YOUR GOAL
Retype exactly the lines of the material below, from the one containing "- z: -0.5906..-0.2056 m" through the last, with both ends kept.

SUPPLIED MATERIAL
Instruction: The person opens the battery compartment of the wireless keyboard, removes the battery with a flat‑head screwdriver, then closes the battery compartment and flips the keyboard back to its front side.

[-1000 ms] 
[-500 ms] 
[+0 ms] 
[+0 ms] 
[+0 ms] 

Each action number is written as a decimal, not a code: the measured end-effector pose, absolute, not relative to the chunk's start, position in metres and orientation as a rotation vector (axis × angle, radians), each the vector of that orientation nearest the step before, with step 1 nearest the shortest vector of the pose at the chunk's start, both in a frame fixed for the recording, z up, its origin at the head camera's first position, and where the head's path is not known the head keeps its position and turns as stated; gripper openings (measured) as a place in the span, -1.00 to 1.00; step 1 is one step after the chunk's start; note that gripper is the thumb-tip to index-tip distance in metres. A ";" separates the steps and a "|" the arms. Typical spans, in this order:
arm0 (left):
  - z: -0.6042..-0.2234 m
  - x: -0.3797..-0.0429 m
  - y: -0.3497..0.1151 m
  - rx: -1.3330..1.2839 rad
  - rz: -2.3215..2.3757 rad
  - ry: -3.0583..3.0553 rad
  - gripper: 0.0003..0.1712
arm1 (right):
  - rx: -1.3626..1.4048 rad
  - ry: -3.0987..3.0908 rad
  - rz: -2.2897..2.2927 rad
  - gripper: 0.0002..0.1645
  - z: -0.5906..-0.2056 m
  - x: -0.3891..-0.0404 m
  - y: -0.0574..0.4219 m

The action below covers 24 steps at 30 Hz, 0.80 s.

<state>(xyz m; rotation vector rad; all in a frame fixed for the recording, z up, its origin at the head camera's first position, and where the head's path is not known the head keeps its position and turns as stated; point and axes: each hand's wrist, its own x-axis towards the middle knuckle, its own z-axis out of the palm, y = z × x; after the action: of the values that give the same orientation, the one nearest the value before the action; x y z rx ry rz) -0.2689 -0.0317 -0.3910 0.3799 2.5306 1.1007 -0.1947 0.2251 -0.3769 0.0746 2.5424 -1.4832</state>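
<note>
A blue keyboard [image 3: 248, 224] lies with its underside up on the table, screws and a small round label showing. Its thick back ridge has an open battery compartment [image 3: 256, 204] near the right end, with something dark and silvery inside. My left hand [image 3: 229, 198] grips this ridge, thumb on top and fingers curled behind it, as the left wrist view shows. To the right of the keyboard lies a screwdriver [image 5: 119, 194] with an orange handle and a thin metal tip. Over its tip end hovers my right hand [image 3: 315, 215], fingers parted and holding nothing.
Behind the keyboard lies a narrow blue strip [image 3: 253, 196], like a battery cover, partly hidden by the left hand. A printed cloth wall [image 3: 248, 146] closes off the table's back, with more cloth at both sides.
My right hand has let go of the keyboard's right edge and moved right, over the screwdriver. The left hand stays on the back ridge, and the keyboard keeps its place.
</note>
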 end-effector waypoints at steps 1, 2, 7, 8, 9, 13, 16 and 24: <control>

TASK RESPONSE
  - z: -0.5906..-0.2056 m
  - x: -0.3891..-0.0404 m
  - y: -0.0574..0.4219 m

The action below covers 24 steps at 30 Hz, 0.80 s.

<state>(xyz m; rotation vector rad; all in a frame fixed for the recording, z up, its origin at the head camera's first position, and where the head's path is not known the head keeps its position and turns as stated; point and axes: each hand's wrist, its own x-axis towards the middle knuckle, its own z-axis out of the palm, y = z × x; after the action: of the values that give the same orientation, the one nearest the value before the action; x y z rx ry rz) -0.2689 -0.0317 -0.3910 0.3799 2.5306 1.1007 -0.1947 0.2251 -0.3769 0.0746 2.5424 -1.4832</state>
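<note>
A blue keyboard [image 3: 248, 224] lies with its underside up on the table, screws and a small round label showing. Its thick back ridge has an open battery compartment [image 3: 256, 204] near the right end, with something dark and silvery inside. My left hand [image 3: 229, 198] grips this ridge, thumb on top and fingers curled behind it, as the left wrist view shows. To the right of the keyboard lies a screwdriver [image 5: 119, 194] with an orange handle and a thin metal tip. Over its tip end hovers my right hand [image 3: 315, 215], fingers parted and holding nothing.
Behind the keyboard lies a narrow blue strip [image 3: 253, 196], like a battery cover, partly hidden by the left hand. A printed cloth wall [image 3: 248, 146] closes off the table's back, with more cloth at both sides.
My right hand has let go of the keyboard's right edge and moved right, over the screwdriver. The left hand stays on the back ridge, and the keyboard keeps its place.
</note>
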 end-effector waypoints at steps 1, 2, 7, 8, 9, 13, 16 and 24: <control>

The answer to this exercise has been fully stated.